When Toby is having the capital punishment discussion with his Rabbi, his (the Rabbi’s) arm repeatedly changes position between shots.

Issues
I really don’t know what to feel about capital punishment. I don’t think I’m informed enough to make a decent decision. I know my own nature, I know that when pushed I can be a real vindictive and spiteful bastard. I can take pleasure in meticulously planned and perfectly carried out piece pf revenge. But this is exactly why I think I should be removed from the equation. Charlie says he would want to kill the man who shot and murdered his mother. I don’t think I would feel any different in that situation *knock wood*. But this is a liberal show, I have to take several clotting medications because of my own bleeding heart and yet I don’t have any major quandaries about the death penalty. Why is this?

Trivia
Karl Malden plays President Bartlet’s childhood priest, Father Thomas Cavanaugh, uses a pocket bible to take the President’s Confession. This bible was the same one Malden used when he played Father Barry in On the Waterfront

Sam states that the United States of America is one of the only 5 countries that executes people younger than 18, the others are Nigeria, Pakistan, Saudi Arabia and Iran. How proud I am to be an American right now and have my country in this list.

Quiz Question Answer:
The answer is: Jet Airliner by Steve Miller Band

Sunday, April 13, 2008

Gone Fishin'

There will be no posts this or next week.

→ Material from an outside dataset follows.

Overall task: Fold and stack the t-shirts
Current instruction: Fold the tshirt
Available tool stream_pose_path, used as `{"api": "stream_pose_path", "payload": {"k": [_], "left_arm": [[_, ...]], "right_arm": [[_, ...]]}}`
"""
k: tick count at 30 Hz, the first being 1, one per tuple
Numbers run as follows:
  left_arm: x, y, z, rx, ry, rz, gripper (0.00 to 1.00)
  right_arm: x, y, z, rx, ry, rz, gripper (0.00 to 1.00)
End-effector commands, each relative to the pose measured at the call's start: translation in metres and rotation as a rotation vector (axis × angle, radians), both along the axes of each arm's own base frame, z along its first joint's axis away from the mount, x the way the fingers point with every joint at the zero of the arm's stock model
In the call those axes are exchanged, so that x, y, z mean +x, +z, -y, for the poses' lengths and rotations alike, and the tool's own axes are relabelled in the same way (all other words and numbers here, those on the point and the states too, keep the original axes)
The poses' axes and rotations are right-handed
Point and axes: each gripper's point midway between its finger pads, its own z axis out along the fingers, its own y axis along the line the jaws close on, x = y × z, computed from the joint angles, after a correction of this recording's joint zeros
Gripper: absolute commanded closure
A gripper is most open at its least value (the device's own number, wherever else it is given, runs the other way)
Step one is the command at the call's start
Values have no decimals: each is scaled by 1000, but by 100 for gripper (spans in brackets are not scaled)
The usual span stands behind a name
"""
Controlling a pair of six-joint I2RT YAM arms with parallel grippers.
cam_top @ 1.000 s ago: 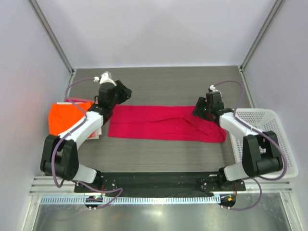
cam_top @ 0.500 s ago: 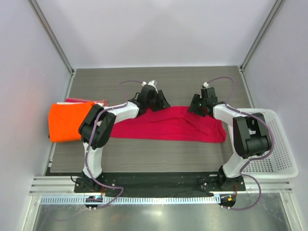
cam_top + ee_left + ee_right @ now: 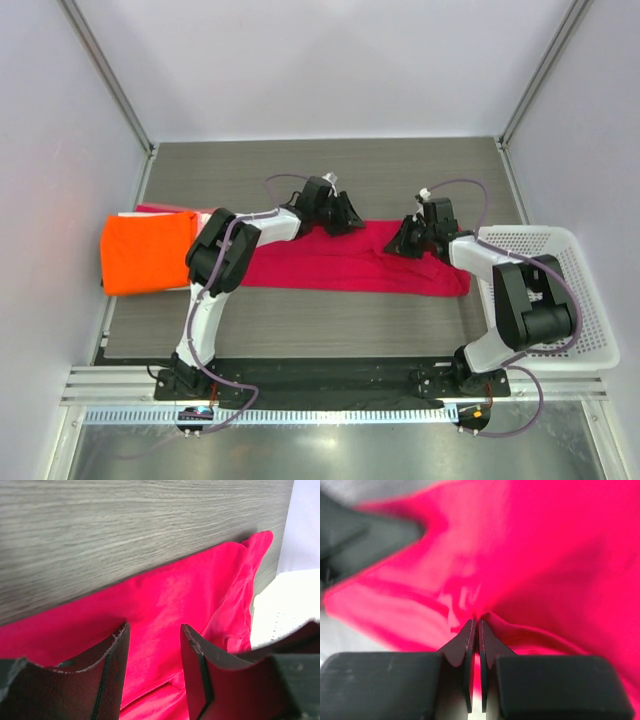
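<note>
Shirts counted from above: three. Crimson t-shirt (image 3: 340,262) in a long band across mid-tabletop (image 3: 300,170); orange t-shirt (image 3: 145,250) folded at left; pink t-shirt (image 3: 160,209) mostly hidden beneath it, only an edge showing. One basket (image 3: 590,300) at right. Left fingers (image 3: 352,218) and right fingers (image 3: 398,244) at the band's far edge.

Left wrist: fingers (image 3: 112,665) apart, crimson cloth below, basket (image 3: 285,605) cut off.

Right wrist: blurred; fingers (image 3: 470,640) together, pinching a crimson ridge.
</note>
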Motion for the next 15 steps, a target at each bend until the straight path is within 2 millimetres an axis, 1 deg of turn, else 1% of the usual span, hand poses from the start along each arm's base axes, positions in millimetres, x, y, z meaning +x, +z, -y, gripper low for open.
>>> {"api": "stream_pose_path", "payload": {"k": [1,2,3,4,6,7,8,9,10,11,12,14,15], "left_arm": [[-2,-1,3,26,-17,-23,54],[-1,-1,2,29,-12,-22,54],[-1,-2,1,32,-9,-21,54],[-1,-3,0,38,-8,-19,54],[1,-1,-1,46,1,-10,54],[1,-1,-2,50,3,-8,54],[2,0,-3,57,5,1,54],[2,0,-5,66,8,6,54],[3,1,-7,77,13,10,54],[3,0,-9,87,15,18,53],[5,2,-10,91,23,27,53],[4,0,-11,98,21,28,53],[4,3,-11,95,19,32,53]], "right_arm": [[-24,23,-25,127,84,23,90],[-36,23,-32,156,119,7,89],[-43,24,-36,173,137,-2,88],[-48,24,-39,188,146,-17,83],[-58,30,-44,226,182,-32,79],[-61,33,-45,232,194,-34,73],[-61,41,-45,233,199,-11,68],[-59,46,-41,216,184,-1,63],[-56,50,-38,195,173,19,51],[-49,59,-35,177,159,48,48],[-43,60,-24,126,111,56,46],[-32,66,-12,64,63,86,46],[-24,63,2,2,4,95,46]]}}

I am on midsemester break and I am determined to enjoy it without any responsibilities. Have a nice day.

Saturday, April 5, 2008

Enemies

Catching Up
The President and the Vice President’s relationship is rockier than desired, with both parties harboring resentment toward the other. Malory, Leo’s daughter, has a crush on Sam. C.J. and Danny Concannon, senior White House correspondent have a relationship than is seen as unethical.

Plot
Leo stretches to find work to keep Sam from the date with his daughter. The President is unnecessarily rude and pedantic to the Vice President during a Cabinet meeting and C.J. tries to track down and contain the leak that told Danny about it, while she dodges his consistent attempts to date her. Josh finds a creative way to pass the banking bill that’s being held hostage by a land-use rider.

Jokes
At the beginning of the episode Josh and the President are talking National Parks, but the president is doing the “lion’s share of the talking” as Mrs. Landingham. Josh is getting frustrated because he’s at the office very late and he can’t leave until the President gives him permission: (Bartlet) “Shenandoah National Park. Right here in Virginia. We should organize a staff field trip to Shenandoah. I can even act as the guide. What do you think?” (Josh) “Good a place as any to dump your body.” (Said under his breath but heard by the President) (Bartlet) “What was that? (Josh pauses just long enough to understand the magnitude of his gaff) (Josh) “Did I say that out loud?” (Bartlet) “See? And I was going to let you go home.” (Josh) “But instead?” (Bartlet) “We're going to talk about Yosemite.”
All the regular power of a corporate boss with all the power of your Commander-in-Chief means you can wield any arbitrary punishments to your staff without fear reprisal. As a side note, I went to Yosemite National; Park with my family when I was very young and was very disappointed when it turned out that everybody wasn’t a two-foot-tall cowboy with ginger mustaches and bad tempers. Seriously, it ruined the whole trip for me.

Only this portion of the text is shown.